**Exercise description**
Could the data below be copied exactly, minus the pictures?

**Supplied entries**
◇ ◇ ◇ ◇ ◇
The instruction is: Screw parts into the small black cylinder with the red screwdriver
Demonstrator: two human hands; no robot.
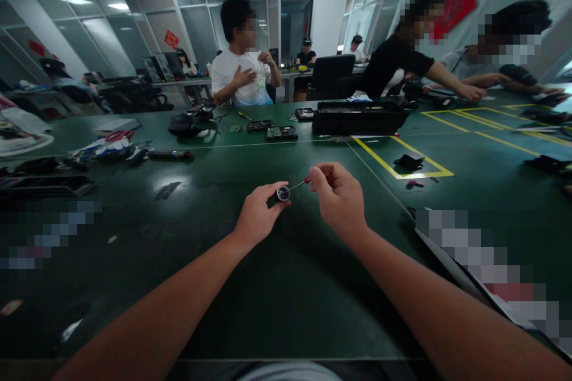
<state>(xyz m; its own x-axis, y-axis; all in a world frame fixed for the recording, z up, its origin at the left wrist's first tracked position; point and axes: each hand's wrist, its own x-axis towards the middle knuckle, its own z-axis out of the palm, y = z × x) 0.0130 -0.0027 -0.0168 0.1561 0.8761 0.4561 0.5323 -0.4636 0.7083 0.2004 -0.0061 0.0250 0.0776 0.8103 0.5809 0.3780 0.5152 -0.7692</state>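
Note:
My left hand (258,214) pinches a small round silver-and-black part (283,193) between thumb and fingers, held above the dark green table (277,292). My right hand (338,196) grips a thin screwdriver (298,184) with a red handle. Its metal tip points left and meets the round part. Both hands hover close together over the table's middle, forearms reaching in from the bottom edge.
Across the table lie circuit boards (281,133), a long black case (357,118), a black bag (190,124) and tools at the left (170,155). Yellow tape (402,174) frames a small black piece (409,161). One person sits opposite; two people lean in at the far right.

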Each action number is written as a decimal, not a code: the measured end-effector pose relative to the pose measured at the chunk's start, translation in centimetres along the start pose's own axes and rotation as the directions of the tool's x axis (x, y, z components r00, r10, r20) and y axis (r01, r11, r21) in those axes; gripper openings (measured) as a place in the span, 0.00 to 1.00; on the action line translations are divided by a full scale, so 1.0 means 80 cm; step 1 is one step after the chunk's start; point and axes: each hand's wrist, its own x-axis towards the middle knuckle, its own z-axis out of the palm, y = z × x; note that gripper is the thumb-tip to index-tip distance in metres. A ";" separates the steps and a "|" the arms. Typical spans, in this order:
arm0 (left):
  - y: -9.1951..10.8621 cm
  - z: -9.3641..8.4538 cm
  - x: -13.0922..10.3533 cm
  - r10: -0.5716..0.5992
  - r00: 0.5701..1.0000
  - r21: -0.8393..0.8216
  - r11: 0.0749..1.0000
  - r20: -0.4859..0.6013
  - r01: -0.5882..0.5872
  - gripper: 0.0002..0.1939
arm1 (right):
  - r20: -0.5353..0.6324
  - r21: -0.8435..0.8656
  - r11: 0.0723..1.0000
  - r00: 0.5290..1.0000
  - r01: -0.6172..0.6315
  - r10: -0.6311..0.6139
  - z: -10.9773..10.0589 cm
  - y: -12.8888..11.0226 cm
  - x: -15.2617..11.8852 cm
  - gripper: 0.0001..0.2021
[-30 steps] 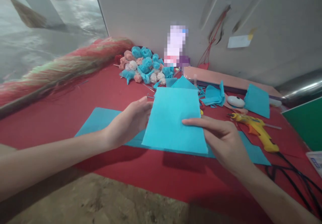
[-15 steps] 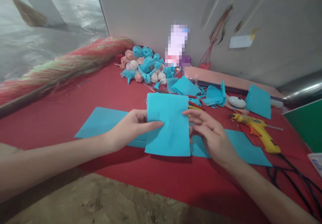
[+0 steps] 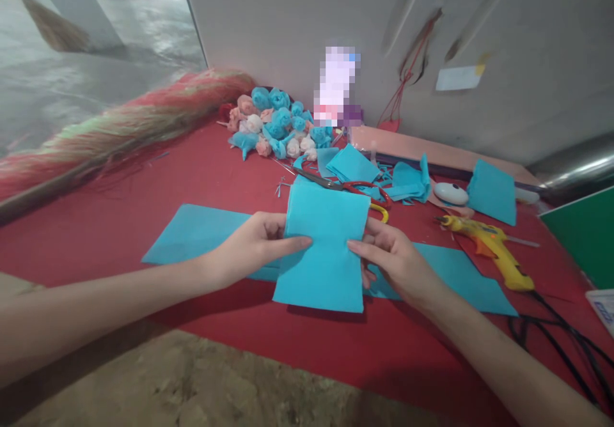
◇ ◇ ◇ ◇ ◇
**Task result**
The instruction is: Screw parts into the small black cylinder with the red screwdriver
Demonstrator: two human hands; no robot.
<state>(xyz m; its own x-axis, y-axis; all in a world frame fixed for the recording, z up, its origin at the left wrist's first tracked position; point and axes: each hand's wrist, its own x-axis towards the middle knuckle, its own z-axis out of the palm, y = z × x) 0.0130 -0.0027 -0.0168 0.1561 0.8761 0.4561 0.5323 -0.4636 0.7083 0.2004 -0.0061 0.0250 0.0776 0.8103 0.5809 0.3780 0.5152 -0.7692</state>
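Note:
My left hand (258,214) pinches a small round silver-and-black part (283,193) between thumb and fingers, held above the dark green table (277,292). My right hand (338,196) grips a thin screwdriver (298,184) with a red handle. Its metal tip points left and meets the round part. Both hands hover close together over the table's middle, forearms reaching in from the bottom edge.
Across the table lie circuit boards (281,133), a long black case (357,118), a black bag (190,124) and tools at the left (170,155). Yellow tape (402,174) frames a small black piece (409,161). One person sits opposite; two people lean in at the far right.
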
Each action number is written as a decimal, not a code: the measured end-effector pose relative to the pose measured at the chunk's start, translation in centimetres along the start pose's own axes and rotation as the directions of the tool's x axis (x, y, z components r00, r10, r20) and y axis (r01, r11, r21) in those axes; gripper openings (measured) as a place in the span, 0.00 to 1.00; on the action line translations are divided by a full scale, so 1.0 means 80 cm; step 1 is one step after the chunk's start; point and axes: each hand's wrist, its own x-axis towards the middle knuckle, its own z-axis out of the palm, y = z × x; note that gripper is the thumb-tip to index-tip distance in metres. A ";" separates the steps and a "|" the arms. Typical spans, in this order:
arm0 (left):
  - y: -9.1951..10.8621 cm
  - z: -9.3641..8.4538 cm
  - x: -13.0922..10.3533 cm
  - r10: -0.5716..0.5992
  - r00: 0.5701..1.0000
  - r21: -0.8393..0.8216
  - r11: 0.0749..1.0000
  - r20: -0.4859..0.6013
  - r01: -0.5882..0.5872
  - gripper: 0.0002..0.1939
arm1 (right):
  - r20: -0.5353..0.6324
  - r21: -0.8435..0.8656
  - r11: 0.0723..1.0000
  - r00: 0.5290..1.0000
  - r01: -0.6172..0.6315
  - r10: -0.6311..0.6139
  - z: -10.9773..10.0589 cm
  - y: -12.8888..11.0226 cm
  - x: -15.2617..11.8852 cm
  - gripper: 0.0001..0.2021
[-30 steps] 
[-15 steps] 
[+0 steps] 

This output is complete, so the exercise is closed.